Authors
Nana Akua Anyidoho, Max Gallien, Mike Rogan, Vanessa van den Boogaard
Publication date
2022/9
Publisher
International Centre for Tax and Development at the Institute of Development Studies
Description
In recent years, governments in lower-income countries have increasingly introduced specific taxes on mobile money transfers as a means to raise revenue. These are often explicitly promoted as a way of taxing informal economic activity, but critics have noted their potential negative impact on lower-income groups. Ghana’s electronic transfer levy (E-levy), introduced in May 2022, is a particularly interesting case study. It was explicitly justified as a way of taxing Ghana’s informal economy, but includes a 100 cedi/day threshold to limit the tax burden on lower-income groups. This paper uses data from a new survey of 2,700 selfemployed informal workers in the Accra Metropolitan Assembly (AMA) collected in April and May 2022. We examine the likely impact of the E-levy on informal workers from an equity standpoint (with reference to earnings, gender and occupational sector), and explore how this relates to how it is perceived.
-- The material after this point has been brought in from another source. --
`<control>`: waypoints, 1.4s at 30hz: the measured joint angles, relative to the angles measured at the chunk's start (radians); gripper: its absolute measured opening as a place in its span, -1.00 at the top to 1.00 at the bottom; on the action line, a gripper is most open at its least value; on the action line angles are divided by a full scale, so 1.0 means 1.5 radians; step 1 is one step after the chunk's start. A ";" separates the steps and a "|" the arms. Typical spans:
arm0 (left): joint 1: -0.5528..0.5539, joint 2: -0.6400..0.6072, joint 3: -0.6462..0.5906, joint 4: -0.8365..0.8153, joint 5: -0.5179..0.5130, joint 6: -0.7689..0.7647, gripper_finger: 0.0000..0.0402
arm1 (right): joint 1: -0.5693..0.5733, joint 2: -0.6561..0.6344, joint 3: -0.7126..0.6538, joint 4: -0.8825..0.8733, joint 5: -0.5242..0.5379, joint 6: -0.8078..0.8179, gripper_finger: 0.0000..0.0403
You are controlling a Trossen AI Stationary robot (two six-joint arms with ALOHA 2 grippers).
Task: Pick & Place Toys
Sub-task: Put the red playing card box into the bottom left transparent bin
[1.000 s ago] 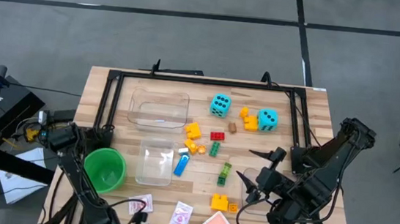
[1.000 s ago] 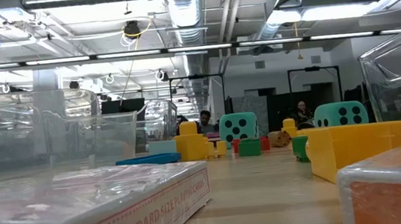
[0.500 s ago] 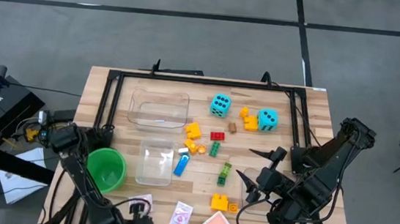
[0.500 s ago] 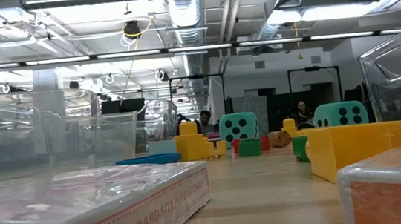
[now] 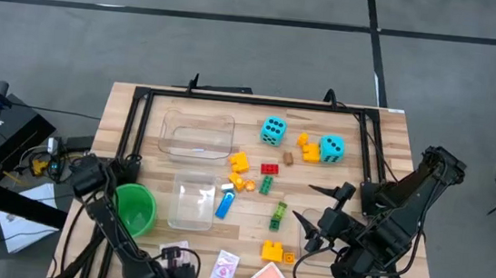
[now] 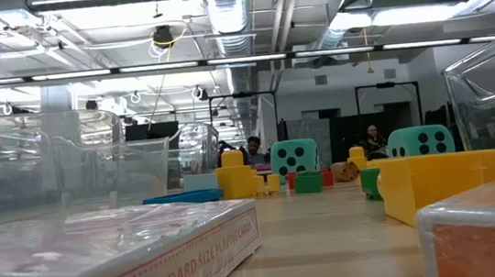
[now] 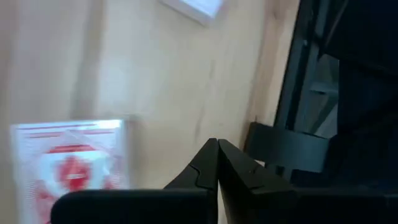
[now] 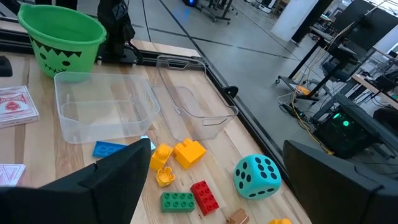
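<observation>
Two cyan dice [image 5: 273, 130] [image 5: 331, 148] rest on the table at the far middle. Small bricks lie between them and the near edge: yellow [image 5: 239, 162], red [image 5: 269, 168], green [image 5: 277, 217], blue [image 5: 224, 202], yellow [image 5: 272, 250]. Three red-and-white card decks [image 5: 225, 267] lie flat along the near edge. My left gripper [image 5: 186, 263] is shut and empty by the leftmost deck [image 7: 68, 168], fingertips [image 7: 216, 149] beside it. My right gripper [image 5: 322, 208] is open and empty at the right, above the table [image 8: 211, 186].
A green cup [image 5: 134, 208] stands at the near left beside my left arm. Clear bins sit at the far left [image 5: 197, 134] and the middle [image 5: 193, 199]; another lies under my right gripper [image 5: 315, 246]. A black frame [image 5: 252, 101] borders the table.
My left arm has swung a little toward the table's right edge along the near edge, its gripper coming up beside the leftmost card deck. The toys lie where they were.
</observation>
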 joint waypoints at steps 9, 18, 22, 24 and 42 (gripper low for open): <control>0.012 0.000 0.029 -0.147 0.034 -0.050 1.00 | 0.000 0.000 0.000 -0.001 0.000 0.000 -0.77; 0.011 0.004 0.029 -0.164 0.041 -0.073 1.00 | 0.000 0.000 0.000 -0.002 -0.001 0.000 -0.77; 0.013 0.016 0.029 -0.166 0.048 -0.075 1.00 | 0.000 0.000 0.000 -0.003 -0.002 0.000 -0.77; 0.014 0.030 0.029 -0.169 0.062 -0.072 1.00 | 0.000 0.000 0.000 -0.003 -0.003 0.000 -0.77; -0.002 0.035 0.026 -0.181 0.035 -0.093 1.00 | 0.000 0.000 0.000 -0.005 -0.003 0.000 -0.77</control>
We find that, while the overall effect of the E-levy is highly regressive with users in the bottom quintile paying the largest share as a proportion of their income, the threshold is effective in sheltering some lower-income users from facing a new tax burden. We find that home-based informal workers are disproportionately burdened by the tax, relative to street vendors and market traders. Further, we show that most informal workers disapprove of the E-levy, reflecting both concerns about its impact on equity and disappointment with the government’s performance. Notably, while women are less likely to be liable for E-levy payments, they are substantially more likely to disapprove of its introduction.